» **Problem to work on**
The complete listing should be transcribed precisely.

» **Data segment**
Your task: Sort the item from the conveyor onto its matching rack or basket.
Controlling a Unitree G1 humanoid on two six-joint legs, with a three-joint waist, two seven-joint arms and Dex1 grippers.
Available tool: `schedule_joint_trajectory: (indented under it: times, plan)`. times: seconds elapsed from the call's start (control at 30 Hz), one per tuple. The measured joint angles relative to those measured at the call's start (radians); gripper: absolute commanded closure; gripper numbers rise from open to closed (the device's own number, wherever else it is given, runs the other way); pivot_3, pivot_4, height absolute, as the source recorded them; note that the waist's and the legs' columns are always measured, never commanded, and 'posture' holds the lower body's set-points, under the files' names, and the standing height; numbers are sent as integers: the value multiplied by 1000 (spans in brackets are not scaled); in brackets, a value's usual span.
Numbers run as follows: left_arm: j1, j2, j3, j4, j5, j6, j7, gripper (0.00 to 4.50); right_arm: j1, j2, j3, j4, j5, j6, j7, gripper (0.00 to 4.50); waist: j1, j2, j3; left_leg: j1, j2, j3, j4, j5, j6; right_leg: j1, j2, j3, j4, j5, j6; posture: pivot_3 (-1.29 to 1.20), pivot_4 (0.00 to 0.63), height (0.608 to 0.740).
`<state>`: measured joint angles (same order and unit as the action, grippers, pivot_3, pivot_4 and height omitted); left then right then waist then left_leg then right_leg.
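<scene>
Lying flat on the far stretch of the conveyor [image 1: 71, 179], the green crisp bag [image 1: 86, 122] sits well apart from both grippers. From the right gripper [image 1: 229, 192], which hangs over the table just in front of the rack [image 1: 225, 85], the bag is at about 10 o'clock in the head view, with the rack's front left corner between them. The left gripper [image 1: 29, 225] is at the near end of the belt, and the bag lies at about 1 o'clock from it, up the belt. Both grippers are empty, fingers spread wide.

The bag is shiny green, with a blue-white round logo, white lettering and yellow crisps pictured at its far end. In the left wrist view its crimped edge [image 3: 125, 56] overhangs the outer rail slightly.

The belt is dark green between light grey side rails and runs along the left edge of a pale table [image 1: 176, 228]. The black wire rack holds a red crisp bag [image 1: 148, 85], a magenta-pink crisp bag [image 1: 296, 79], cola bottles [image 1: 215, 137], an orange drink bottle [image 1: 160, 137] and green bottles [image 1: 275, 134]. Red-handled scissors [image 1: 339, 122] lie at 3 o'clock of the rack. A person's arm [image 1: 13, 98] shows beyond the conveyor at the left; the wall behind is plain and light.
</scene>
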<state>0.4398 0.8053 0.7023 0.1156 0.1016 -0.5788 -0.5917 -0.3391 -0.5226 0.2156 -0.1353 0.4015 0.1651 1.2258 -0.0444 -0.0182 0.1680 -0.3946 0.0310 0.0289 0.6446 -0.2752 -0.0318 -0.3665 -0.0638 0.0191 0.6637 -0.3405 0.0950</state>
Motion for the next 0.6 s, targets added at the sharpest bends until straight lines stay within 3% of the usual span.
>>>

» **Result**
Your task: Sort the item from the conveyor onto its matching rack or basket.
Controlling a Unitree G1 humanoid on two six-joint legs, with a three-joint waist, two seven-joint arms and Dex1 grippers.
Available tool: `schedule_joint_trajectory: (indented under it: times, plan)`. times: seconds elapsed from the call's start (control at 30 Hz), one per tuple. The measured joint angles relative to those measured at the call's start (radians); gripper: absolute commanded closure; gripper numbers rise from open to closed (the device's own number, wherever else it is given, runs the other way); pivot_3, pivot_4, height absolute, as the source recorded them; note that the waist's and the legs' columns are always measured, never commanded, and 'posture' holds the lower body's set-points, under the files' names, and the standing height; numbers are sent as integers: the value multiplied by 1000 (spans in brackets are not scaled); in brackets, a value's usual span.
Numbers run as follows: left_arm: j1, j2, j3, j4, j5, j6, j7, gripper (0.00 to 4.50); right_arm: j1, j2, j3, j4, j5, j6, j7, gripper (0.00 to 4.50); waist: j1, j2, j3; left_leg: j1, j2, j3, j4, j5, j6; right_leg: j1, j2, j3, j4, j5, j6; posture: pivot_3 (-1.29 to 1.20), pivot_4 (0.00 to 0.63), height (0.608 to 0.740).
`<state>`: measured joint angles (same order and unit as the action, grippers, pivot_3, pivot_4 and height omitted); left then right then waist then left_leg then right_leg.
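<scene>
Lying flat on the far stretch of the conveyor [image 1: 71, 179], the green crisp bag [image 1: 86, 122] sits well apart from both grippers. From the right gripper [image 1: 229, 192], which hangs over the table just in front of the rack [image 1: 225, 85], the bag is at about 10 o'clock in the head view, with the rack's front left corner between them. The left gripper [image 1: 29, 225] is at the near end of the belt, and the bag lies at about 1 o'clock from it, up the belt. Both grippers are empty, fingers spread wide.

The bag is shiny green, with a blue-white round logo, white lettering and yellow crisps pictured at its far end. In the left wrist view its crimped edge [image 3: 125, 56] overhangs the outer rail slightly.

The belt is dark green between light grey side rails and runs along the left edge of a pale table [image 1: 176, 228]. The black wire rack holds a red crisp bag [image 1: 148, 85], a magenta-pink crisp bag [image 1: 296, 79], cola bottles [image 1: 215, 137], an orange drink bottle [image 1: 160, 137] and green bottles [image 1: 275, 134]. Red-handled scissors [image 1: 339, 122] lie at 3 o'clock of the rack. A person's arm [image 1: 13, 98] shows beyond the conveyor at the left; the wall behind is plain and light.
</scene>
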<state>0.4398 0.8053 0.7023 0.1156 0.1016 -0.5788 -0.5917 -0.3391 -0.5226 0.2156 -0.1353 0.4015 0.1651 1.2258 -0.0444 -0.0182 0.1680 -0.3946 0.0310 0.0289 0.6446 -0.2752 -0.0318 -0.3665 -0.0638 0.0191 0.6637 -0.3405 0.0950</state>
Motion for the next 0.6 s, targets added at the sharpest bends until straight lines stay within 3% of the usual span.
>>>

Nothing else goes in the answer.